* Required action
Throughout the listing that follows, find each line with the word "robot" and copy it.

○ ○ ○ ○

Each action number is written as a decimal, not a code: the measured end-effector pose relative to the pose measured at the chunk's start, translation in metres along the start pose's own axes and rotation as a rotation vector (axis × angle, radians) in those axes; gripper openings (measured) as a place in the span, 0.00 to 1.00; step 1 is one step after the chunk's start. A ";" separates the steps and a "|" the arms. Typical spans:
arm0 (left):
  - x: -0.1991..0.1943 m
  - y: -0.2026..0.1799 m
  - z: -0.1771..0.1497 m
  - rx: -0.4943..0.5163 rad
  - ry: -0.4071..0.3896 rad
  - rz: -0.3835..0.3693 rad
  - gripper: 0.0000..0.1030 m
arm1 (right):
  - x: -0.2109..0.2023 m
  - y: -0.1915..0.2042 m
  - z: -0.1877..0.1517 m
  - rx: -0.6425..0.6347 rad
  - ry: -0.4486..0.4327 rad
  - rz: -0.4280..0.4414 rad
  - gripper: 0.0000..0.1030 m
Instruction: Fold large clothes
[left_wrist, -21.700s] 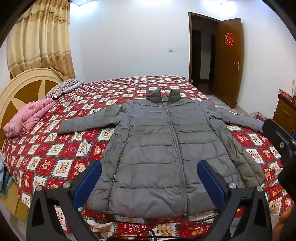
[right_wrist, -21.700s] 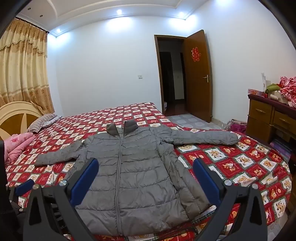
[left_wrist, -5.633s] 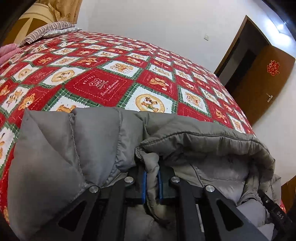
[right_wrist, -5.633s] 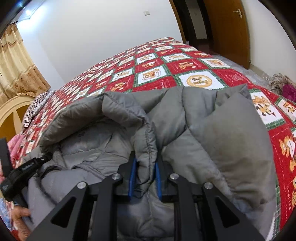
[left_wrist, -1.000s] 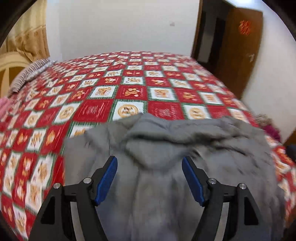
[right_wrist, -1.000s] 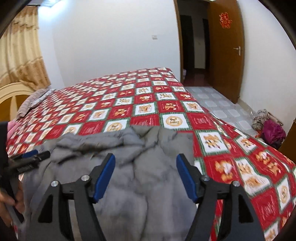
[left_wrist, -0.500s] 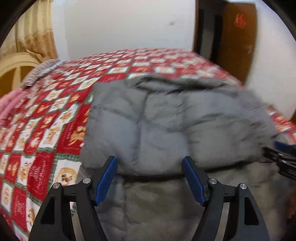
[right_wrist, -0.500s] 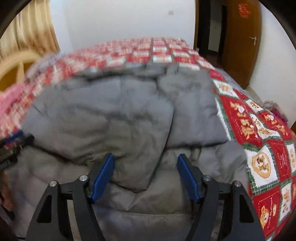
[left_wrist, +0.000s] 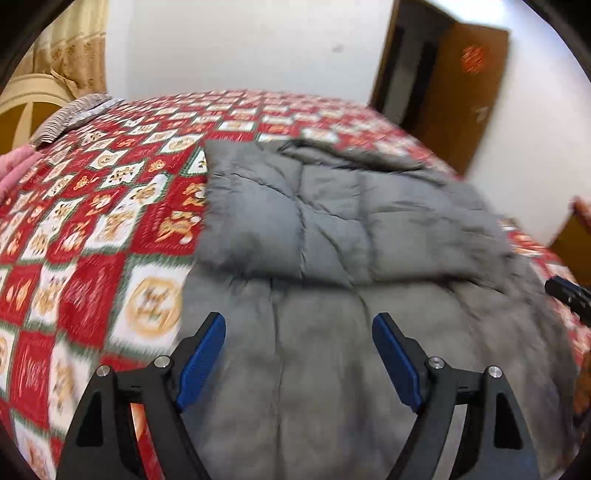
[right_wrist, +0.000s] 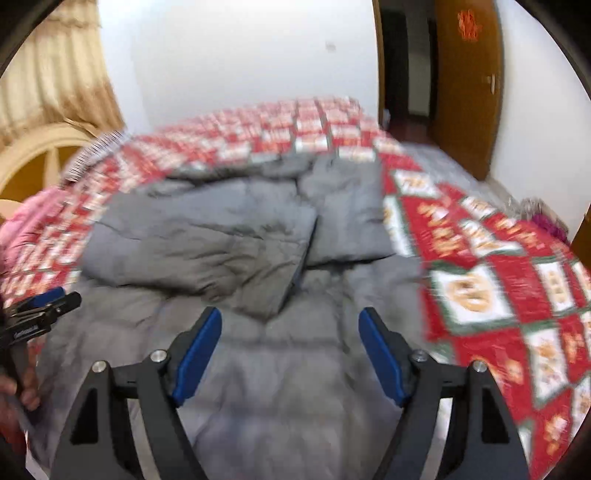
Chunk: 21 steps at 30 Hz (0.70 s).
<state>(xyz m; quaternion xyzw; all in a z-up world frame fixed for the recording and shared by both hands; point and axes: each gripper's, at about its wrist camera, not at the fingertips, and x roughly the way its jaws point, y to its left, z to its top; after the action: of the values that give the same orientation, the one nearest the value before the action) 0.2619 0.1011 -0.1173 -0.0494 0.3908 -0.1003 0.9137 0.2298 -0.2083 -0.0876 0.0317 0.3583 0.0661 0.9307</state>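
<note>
A grey quilted jacket (left_wrist: 332, 229) lies on the bed, its far part folded back over the near part so a fold edge runs across the middle. In the right wrist view the same jacket (right_wrist: 229, 236) shows a loose flap on top. My left gripper (left_wrist: 299, 332) hovers above the near half, its jaws opening, with nothing between the blue pads (left_wrist: 201, 363). My right gripper (right_wrist: 290, 325) likewise hangs over the near half near the jacket's right side, jaws opening and empty. The left gripper's tip (right_wrist: 40, 306) shows at the right view's left edge.
The bed carries a red, white and green patterned cover (left_wrist: 96, 229). A striped pillow (left_wrist: 70, 118) and pink bedding (right_wrist: 33, 218) lie at the head end by the cream headboard (right_wrist: 40, 155). A brown door (left_wrist: 465, 88) stands open on the right; a person's hand (right_wrist: 14, 391) shows at lower left.
A second ago both grippers were farther in, looking over the bunched jacket. They have drawn back toward the near edge and lower, the folded-over jacket now lies flat, and both jaws stand a bit wider.
</note>
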 end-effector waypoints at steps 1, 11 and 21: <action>-0.021 0.007 -0.012 0.005 -0.016 -0.024 0.80 | -0.020 -0.003 -0.005 -0.016 -0.025 0.006 0.77; -0.120 0.046 -0.098 0.016 -0.054 -0.262 0.80 | -0.131 -0.072 -0.086 0.157 -0.006 0.036 0.78; -0.255 0.088 -0.114 0.083 -0.330 -0.362 0.80 | -0.128 -0.067 -0.133 0.124 0.111 0.018 0.78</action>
<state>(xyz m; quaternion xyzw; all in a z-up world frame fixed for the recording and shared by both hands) 0.0201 0.2425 -0.0309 -0.0966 0.2166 -0.2688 0.9335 0.0530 -0.2915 -0.1090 0.0889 0.4127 0.0538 0.9049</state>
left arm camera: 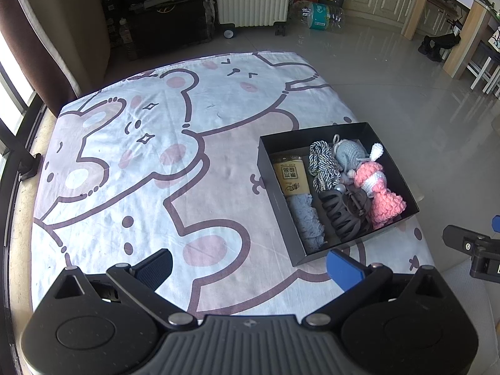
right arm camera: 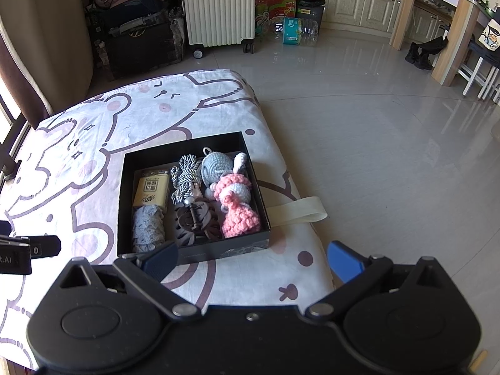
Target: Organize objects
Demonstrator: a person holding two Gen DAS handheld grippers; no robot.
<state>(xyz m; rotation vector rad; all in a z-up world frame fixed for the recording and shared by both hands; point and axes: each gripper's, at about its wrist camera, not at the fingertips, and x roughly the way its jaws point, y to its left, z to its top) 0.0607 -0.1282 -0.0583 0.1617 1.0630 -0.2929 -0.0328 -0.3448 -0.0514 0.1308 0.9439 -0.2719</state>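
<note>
A black open box sits on the cartoon-print cloth near the table's right edge. Inside lie a yellow packet, a blue lace piece, a striped cord, a dark hair claw, a grey crochet toy and a pink crochet doll. My left gripper hangs open over bare cloth, left of the box. My right gripper is open just short of the box's near wall, holding nothing.
The cloth-covered table ends at the right over a glossy tiled floor. A cream strap hangs off the edge beside the box. A white suitcase, dark bags and a water-bottle pack stand beyond the far edge.
</note>
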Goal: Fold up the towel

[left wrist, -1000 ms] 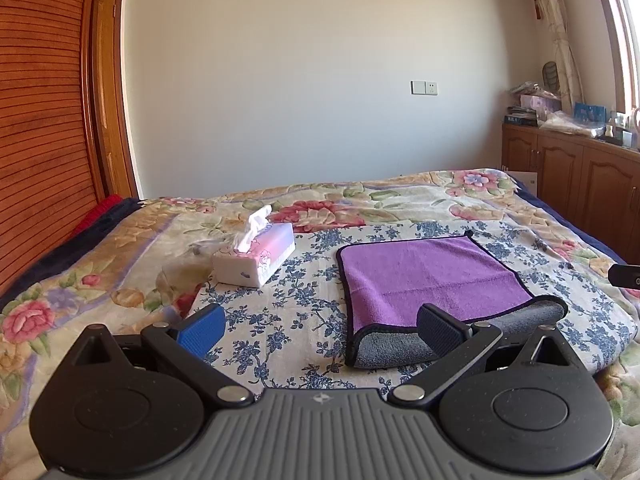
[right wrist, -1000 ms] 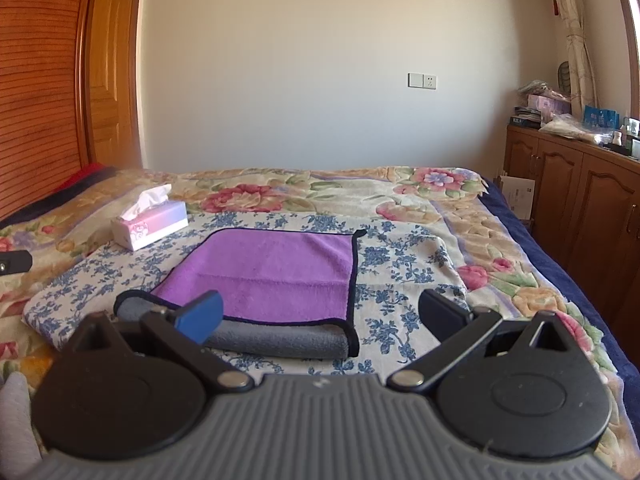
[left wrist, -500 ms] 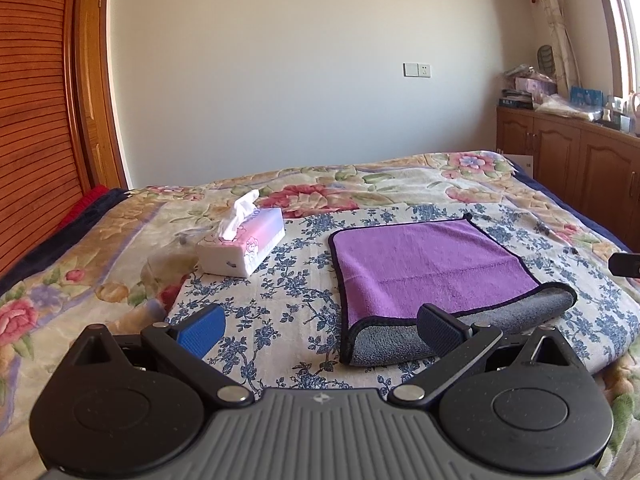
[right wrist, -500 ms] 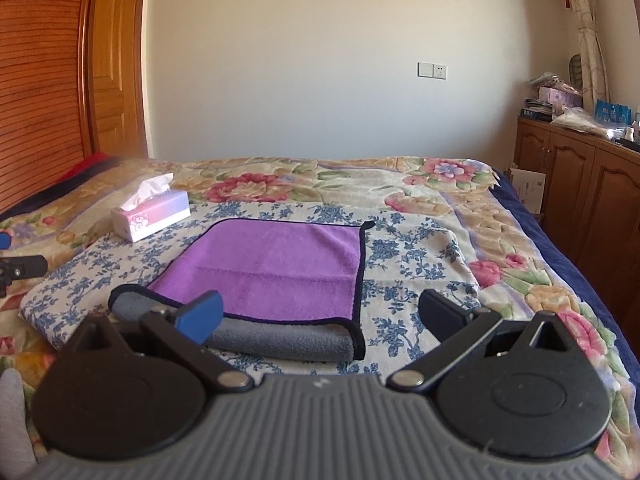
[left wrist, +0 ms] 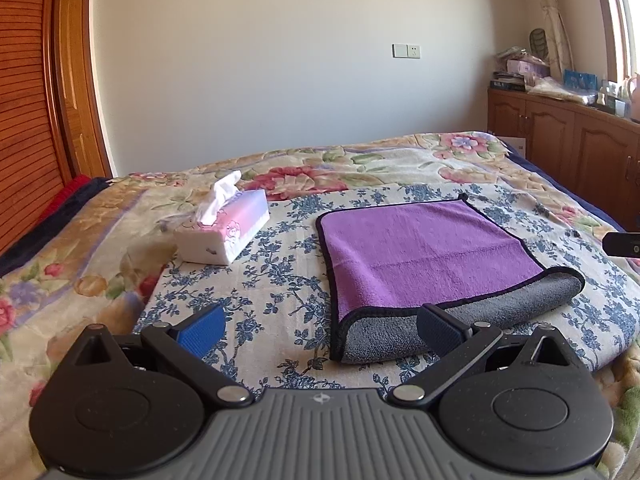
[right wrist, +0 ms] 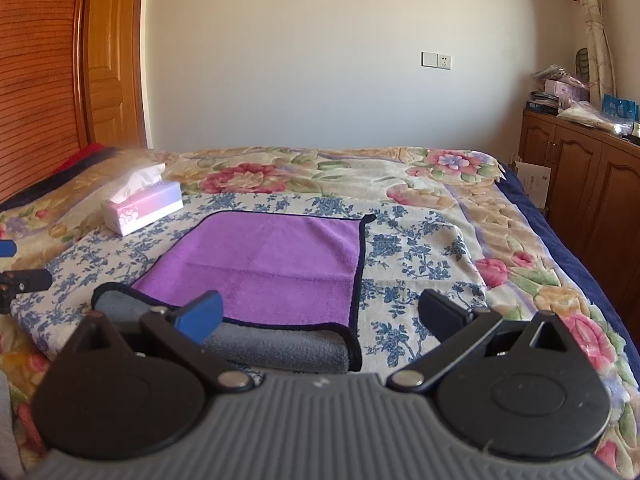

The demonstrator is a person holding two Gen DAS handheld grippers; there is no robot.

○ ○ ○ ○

* Written response
Demonstrator: a person holding two Gen DAS handheld grippers; no robot.
The demonstrator is a person holding two Gen DAS handheld grippers; there is no robot.

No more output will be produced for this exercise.